|
|
Manfred Hohmann ist Friseurmeister im osthessischen Hilders und lag aufgrund einer COVID-19-Infektion zwei Monate im Krankenhaus. Er beantwortete Fragen der Neuen Solidarität.
Frage: „Sie gehörten unglücklicherweise zu denen, die mit COVID-19 lange auf der Intensivstation waren und um Ihr Leben kämpfen mußten. Wir erleben nun alle, daß viele Menschen die Gefahr nicht sehen wollen, die mit diesem Virus verbunden ist. Es werden die seltsamsten Argumente angeführt, um alles zu verharmlosen oder sogar ganz zu negieren.

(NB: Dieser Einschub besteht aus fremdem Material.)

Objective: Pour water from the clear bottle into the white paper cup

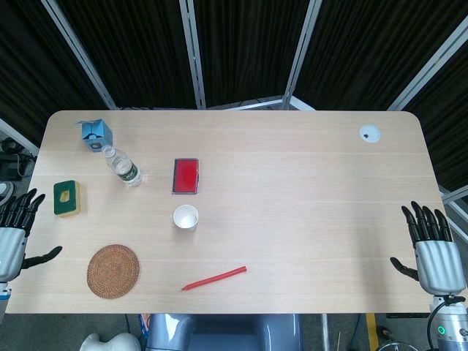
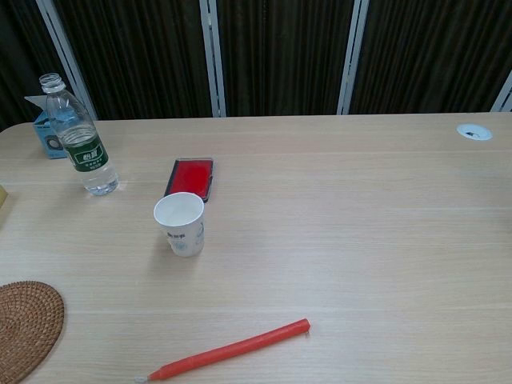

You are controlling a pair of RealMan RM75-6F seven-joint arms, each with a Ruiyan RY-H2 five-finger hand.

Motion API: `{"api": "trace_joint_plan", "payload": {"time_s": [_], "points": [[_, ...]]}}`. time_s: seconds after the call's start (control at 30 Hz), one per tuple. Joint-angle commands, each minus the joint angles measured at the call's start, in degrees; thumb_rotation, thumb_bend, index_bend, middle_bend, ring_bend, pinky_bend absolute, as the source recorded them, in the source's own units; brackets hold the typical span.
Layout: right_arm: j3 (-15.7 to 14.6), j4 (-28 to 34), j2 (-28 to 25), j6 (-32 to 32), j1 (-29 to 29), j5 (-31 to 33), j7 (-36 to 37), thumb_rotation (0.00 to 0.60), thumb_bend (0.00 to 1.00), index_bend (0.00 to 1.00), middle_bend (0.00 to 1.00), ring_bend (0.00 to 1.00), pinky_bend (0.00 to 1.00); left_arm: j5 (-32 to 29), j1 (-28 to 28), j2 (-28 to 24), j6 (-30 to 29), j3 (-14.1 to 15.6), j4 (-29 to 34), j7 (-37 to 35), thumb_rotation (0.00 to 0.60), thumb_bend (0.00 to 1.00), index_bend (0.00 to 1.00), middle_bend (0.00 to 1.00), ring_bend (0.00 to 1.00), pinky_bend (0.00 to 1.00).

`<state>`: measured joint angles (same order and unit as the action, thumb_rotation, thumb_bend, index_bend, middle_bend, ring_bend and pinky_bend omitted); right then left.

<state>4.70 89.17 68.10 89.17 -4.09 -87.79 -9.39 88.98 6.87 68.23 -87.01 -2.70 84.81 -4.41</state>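
The clear bottle with a green label stands upright and uncapped on the table's left side, with little water showing at its bottom. The white paper cup stands upright near the table's middle, to the right of the bottle and nearer to me. My left hand hovers at the table's left edge, fingers spread, holding nothing. My right hand is at the right edge, fingers spread and empty. Both hands are far from the bottle and cup, and neither shows in the chest view.
A red flat case lies just behind the cup. A red stick lies near the front edge. A woven coaster, a green and yellow sponge and a blue carton sit at the left.
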Motion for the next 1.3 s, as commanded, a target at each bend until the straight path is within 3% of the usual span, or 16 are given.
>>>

Sie haben mit Ihrem Smarties-Modell eine geniale Methode gefunden, die den Leuten schlagartig demonstriert, daß der Anteil der schweren Fälle zwar relativ klein ist, nämlich 5%, daß aber jeder unter diese 5% fallen kann. Können Sie das beschreiben?
Manfred Hohmann: Man kann mit Fug und Recht behaupten, daß jeder Mensch zur Infektionsrisikogruppe gehört, nur bei Vielen verlaufen sie mild oder milder und nur noch bei wenigen sehr schwer. Man riecht es nicht, man schmeckt es nicht, man sieht es nicht und plötzlich ist es da. Mittlerweile ist die Sterberate der Schwerstinfizierten in Deutschland zum heutigen Tag auf 3 % gesunken, aber nur, weil die Medizin viel mehr weiß als noch im März oder April dieses Jahres.
Das sollte der Vergleich mit den Smarties klarmachen. Ich zeige also den Leugnern dieser Pandemie das Smarties-Glas mit 100 Smarties, und dann sage ich: „Du kannst dir gerne eines nehmen, ich muß dir aber sagen, daß drei Stück hochgiftig sind und das Leben kosten. Ich weiß nicht, welche Farbe sie haben, noch weiß ich, wo sie liegen.“ Es hat noch nie jemand eines genommen. Mein Appell ist, wachsam zu bleiben, denn es kann vielleicht sein, was wir alle nicht hoffen, daß es im Winter wieder etwas schlimmer wird.
Frage: Sie sagten, daß Sie am Anfang wütend waren über die Gleichgültigkeit vieler, daß es Sie aber inzwischen hauptsächlich traurig macht. Traurig über die uns entgegen schlagende Rücksichtslosigkeit?
Hohmann: Meiner Ansicht nach geht nichts über den Grundsatz in unserer Verfassung „Die Menschenwürde ist unantastbar“. Wenn ich aber den Haß und die Unverschämtheit sehe, wie mit diesen Dingen COVID-19 oder SARS-2 von einer bestimmten Stilgruppe umgegangen wird, ist das für mich menschenverachtend. Es hat nichts mit persönlicher Einschränkung der Politik zu tun, sondern reines Contra gegen die Politik, und ich bin besorgt darüber, über die weitere Entwicklung.
Frage: Die Pandemie führt uns vor Augen, daß wir alle in einem Boot sitzen. Wenn das Virus in Frankreich oder selbst in Brasilien oder Indien außer Kontrolle gerät, kann uns das nicht gleichgültig sein. Hat dieser Umstand Ihr Denken verändert, nachdem Sie so hart betroffen waren?
Hohmann: Man wird demütiger in vielen Dingen und man sieht vieles mit anderen Augen; man freut sich an Kleinigkeiten und hat jeden Morgen nichts anderes als Dankbarkeit im Kopf, daß man weiter leben darf. Ich bin viel geschmeidiger und relaxter mit vielen Dingen und bin sicher, daß ich nicht mehr so vom Geld getrieben bin, auch in Zukunft, wie früher. Mir ist eines klar geworden: Gesundheit ist nicht alles, aber ohne Gesundheit ist alles nichts.